Rewrite the simplified expression.
$f(x)=\frac{2(x+1)}{x-3}$

Step:4

Identify the factors in the denominator that were canceled to determine the holes in the graph.
The canceled factor is $x-1$.

Step:5

Find the coordinates of the holes by setting each canceled factor equal to $0$ and substituting back into the simplified function $\frac{2(x+1)}{x-3}$.

Step:5.1

Set the canceled factor $x-1$ equal to $0$.
$x-1=0$

Step:5.2

Solve for $x$ by adding $1$ to both sides.
$x=1$

Step:5.3

Substitute $x=1$ into the simplified function to find the $y$-coordinate of the hole.

Step:5.3.1

Replace $x$ with $1$ to find the $y$-coordinate.
$\frac{2(1+1)}{1-3}$

Step:5.3.2

Perform the arithmetic operations.

Step:5.3.2.1

Add $1$ and $1$.
$\frac{2\cdot 2}{1-3}$

Step:5.3.2.2

Subtract $3$ from $1$.
$\frac{2\cdot 2}{-2}$

Step:5.3.2.3

Multiply $2$ by $2$.
$\frac{4}{-2}$

Step:5.3.2.4

Divide $4$ by $-2$.
The result is $-2$.

Step:5.4

The coordinates of the holes are the points where the canceled factors equal $0$.
The hole is at $(1,-2)$.

Step:6

There are no further steps; the process is complete.

Knowledge Notes:

To find holes in the graph of a rational function, we must first factor both the numerator and the denominator. Holes occur at values of $x$ where a common factor in both the numerator and denominator is canceled out. These are the points where the function is not defined, despite the fact that the limit exists as $x$ approaches the hole's $x$-coordinate.

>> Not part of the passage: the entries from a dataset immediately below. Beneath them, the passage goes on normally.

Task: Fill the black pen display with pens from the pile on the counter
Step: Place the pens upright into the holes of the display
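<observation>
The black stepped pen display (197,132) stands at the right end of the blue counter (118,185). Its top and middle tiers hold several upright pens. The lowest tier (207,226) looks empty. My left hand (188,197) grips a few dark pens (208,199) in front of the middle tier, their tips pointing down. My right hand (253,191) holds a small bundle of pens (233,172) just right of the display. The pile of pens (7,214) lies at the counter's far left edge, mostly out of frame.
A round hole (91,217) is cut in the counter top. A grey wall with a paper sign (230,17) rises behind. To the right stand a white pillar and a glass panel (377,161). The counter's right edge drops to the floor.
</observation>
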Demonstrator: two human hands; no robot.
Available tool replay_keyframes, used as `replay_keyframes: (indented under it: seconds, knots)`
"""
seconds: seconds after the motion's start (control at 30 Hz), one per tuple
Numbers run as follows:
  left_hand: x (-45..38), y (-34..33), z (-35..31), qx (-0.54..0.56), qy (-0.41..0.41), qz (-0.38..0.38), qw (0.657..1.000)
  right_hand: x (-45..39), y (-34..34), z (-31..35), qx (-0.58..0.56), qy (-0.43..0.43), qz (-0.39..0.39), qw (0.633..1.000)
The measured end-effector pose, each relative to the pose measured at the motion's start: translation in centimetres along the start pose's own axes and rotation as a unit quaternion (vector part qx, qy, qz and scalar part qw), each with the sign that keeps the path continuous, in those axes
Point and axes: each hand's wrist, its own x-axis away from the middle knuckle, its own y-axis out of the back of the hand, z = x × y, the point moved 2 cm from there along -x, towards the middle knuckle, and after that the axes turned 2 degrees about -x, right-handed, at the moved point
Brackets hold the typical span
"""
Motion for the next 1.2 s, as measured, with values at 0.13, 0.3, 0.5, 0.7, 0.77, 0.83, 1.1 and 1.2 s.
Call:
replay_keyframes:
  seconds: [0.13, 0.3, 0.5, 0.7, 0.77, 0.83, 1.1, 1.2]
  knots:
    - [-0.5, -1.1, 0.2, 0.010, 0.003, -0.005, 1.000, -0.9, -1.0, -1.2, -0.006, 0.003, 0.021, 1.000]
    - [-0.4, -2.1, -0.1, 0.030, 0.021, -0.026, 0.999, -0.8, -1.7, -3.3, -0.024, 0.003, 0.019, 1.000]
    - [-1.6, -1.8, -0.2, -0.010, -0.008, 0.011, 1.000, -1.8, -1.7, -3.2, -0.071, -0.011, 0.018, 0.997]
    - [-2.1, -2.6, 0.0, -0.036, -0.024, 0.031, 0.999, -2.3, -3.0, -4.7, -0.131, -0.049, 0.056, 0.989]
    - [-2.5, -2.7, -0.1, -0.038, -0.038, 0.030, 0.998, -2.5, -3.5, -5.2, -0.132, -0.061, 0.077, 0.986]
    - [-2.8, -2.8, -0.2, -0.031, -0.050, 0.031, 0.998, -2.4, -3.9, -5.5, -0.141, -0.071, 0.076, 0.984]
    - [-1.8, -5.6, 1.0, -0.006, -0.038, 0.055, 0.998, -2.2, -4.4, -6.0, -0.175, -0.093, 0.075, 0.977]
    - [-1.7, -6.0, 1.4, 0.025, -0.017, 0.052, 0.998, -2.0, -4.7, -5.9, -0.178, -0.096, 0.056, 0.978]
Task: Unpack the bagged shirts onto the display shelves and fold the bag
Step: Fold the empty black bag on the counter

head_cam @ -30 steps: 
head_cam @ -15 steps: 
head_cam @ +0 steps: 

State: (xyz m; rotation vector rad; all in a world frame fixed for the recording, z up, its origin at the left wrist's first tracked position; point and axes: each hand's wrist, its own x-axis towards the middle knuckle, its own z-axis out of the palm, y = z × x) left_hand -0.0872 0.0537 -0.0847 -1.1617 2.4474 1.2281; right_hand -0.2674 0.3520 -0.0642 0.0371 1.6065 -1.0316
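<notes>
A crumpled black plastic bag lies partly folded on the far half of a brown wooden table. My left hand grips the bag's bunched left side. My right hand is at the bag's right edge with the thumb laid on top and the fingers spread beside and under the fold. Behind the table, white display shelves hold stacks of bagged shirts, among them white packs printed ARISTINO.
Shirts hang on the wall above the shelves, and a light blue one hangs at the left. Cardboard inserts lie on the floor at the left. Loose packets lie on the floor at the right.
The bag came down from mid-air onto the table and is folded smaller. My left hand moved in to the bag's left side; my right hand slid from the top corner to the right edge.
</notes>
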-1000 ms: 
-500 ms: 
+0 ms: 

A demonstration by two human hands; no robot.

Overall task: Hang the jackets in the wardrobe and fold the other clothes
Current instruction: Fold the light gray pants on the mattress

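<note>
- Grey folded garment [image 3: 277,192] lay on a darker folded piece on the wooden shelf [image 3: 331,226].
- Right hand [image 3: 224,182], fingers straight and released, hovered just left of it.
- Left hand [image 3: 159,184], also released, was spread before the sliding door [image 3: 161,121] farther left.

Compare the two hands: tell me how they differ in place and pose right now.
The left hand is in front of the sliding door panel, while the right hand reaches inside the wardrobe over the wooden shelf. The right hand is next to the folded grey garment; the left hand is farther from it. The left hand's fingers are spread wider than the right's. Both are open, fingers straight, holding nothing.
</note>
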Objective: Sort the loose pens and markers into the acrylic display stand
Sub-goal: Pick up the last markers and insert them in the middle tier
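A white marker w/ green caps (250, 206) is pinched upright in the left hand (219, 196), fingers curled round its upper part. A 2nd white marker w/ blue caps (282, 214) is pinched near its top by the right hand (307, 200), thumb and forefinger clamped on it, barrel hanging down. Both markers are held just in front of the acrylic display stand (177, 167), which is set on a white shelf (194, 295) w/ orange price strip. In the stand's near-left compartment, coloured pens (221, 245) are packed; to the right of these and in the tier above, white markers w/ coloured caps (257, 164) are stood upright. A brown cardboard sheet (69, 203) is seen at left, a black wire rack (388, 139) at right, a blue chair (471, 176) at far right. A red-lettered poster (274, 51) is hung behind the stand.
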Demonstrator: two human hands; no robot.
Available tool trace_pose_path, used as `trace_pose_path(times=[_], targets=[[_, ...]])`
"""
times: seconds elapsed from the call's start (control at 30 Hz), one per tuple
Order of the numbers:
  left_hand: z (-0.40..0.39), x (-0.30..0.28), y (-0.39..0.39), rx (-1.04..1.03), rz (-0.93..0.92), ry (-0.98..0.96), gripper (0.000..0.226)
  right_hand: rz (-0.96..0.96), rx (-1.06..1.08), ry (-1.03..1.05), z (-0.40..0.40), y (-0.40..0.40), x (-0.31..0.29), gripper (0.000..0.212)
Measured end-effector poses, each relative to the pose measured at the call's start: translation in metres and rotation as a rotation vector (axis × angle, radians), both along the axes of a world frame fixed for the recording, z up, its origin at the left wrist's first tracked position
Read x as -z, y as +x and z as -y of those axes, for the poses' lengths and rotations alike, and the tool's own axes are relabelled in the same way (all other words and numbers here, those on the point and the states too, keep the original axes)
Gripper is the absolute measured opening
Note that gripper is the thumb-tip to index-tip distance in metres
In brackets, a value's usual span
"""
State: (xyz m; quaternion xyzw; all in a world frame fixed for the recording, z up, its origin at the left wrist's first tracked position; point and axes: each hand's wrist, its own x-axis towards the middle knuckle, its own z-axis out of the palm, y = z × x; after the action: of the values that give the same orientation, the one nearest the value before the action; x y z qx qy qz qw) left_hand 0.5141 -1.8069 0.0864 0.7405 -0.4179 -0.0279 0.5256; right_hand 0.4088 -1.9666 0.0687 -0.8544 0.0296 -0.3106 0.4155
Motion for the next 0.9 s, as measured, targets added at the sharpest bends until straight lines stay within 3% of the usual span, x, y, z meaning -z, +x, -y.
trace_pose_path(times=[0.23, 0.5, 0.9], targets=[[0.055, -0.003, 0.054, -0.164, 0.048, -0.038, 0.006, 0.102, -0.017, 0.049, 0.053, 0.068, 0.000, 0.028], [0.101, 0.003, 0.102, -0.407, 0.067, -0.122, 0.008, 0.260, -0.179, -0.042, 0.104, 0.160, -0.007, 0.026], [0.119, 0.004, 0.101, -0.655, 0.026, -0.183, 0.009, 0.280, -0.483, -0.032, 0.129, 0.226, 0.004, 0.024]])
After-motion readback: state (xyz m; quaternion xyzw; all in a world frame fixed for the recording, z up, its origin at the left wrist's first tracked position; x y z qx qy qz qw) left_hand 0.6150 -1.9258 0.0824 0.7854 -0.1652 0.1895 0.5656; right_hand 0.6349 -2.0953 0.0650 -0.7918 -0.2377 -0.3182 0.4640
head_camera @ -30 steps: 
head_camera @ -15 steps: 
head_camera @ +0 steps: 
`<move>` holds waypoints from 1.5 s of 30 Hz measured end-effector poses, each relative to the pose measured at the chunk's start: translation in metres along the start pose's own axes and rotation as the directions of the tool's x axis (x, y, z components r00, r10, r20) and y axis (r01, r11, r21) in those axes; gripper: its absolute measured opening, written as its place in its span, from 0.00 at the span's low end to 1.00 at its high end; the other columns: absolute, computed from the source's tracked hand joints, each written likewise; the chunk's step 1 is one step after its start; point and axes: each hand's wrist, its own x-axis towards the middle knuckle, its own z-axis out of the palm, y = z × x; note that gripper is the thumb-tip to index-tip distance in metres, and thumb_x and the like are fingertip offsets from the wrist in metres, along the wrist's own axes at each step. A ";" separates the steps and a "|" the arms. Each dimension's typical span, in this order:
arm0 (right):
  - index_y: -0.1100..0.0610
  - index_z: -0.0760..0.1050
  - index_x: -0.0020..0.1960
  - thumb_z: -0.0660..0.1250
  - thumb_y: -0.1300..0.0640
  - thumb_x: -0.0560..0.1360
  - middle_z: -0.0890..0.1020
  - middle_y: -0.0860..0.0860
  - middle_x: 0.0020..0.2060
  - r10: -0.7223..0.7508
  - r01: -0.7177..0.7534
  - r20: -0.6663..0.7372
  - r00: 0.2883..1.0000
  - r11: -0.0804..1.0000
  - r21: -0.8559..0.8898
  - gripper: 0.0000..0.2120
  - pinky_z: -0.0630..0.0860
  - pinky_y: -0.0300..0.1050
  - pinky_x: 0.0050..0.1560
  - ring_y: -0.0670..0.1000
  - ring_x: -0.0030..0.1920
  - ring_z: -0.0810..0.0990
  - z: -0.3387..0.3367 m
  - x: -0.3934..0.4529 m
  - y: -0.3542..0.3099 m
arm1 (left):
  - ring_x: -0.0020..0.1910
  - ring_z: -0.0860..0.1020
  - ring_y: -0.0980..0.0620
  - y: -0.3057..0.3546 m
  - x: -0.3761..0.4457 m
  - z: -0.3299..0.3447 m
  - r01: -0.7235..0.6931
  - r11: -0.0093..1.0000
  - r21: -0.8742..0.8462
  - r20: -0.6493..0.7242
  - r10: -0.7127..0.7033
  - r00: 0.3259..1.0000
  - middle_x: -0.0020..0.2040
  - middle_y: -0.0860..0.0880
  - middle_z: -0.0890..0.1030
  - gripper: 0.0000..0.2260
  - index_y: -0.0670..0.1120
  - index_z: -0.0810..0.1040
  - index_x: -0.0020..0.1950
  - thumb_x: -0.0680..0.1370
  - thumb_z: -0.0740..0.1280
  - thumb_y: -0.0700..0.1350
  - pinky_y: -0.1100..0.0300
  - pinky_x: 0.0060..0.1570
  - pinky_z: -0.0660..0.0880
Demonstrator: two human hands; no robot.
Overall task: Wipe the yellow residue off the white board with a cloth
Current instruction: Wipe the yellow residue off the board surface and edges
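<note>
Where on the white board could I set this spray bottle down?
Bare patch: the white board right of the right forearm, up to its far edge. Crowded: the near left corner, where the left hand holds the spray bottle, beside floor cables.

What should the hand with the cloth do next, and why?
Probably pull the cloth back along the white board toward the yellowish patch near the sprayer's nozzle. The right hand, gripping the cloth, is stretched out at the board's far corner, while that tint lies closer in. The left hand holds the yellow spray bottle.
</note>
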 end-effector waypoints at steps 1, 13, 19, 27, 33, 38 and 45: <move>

The key steps in this process include:

1. Factoring the numerator and denominator separately.

2. Identifying and canceling common factors.

3. Determining the $x$-coordinates of the holes by setting the canceled factors equal to zero.

4. Finding the $y$-coordinates of the holes by substituting the $x$-coordinates into the simplified function.

The difference of squares formula, $a^2-b^2=(a+b)(a-b)$, is a useful algebraic identity for factoring expressions like $x^2-1$. The AC method is a factoring technique used to factor quadratics of the form $a{x}^2+bx+c$, where $a$, $b$, and $c$ are integers. It involves finding two numbers that multiply to $ac$ and add to $b$, and then using these numbers to split the middle term and factor by grouping.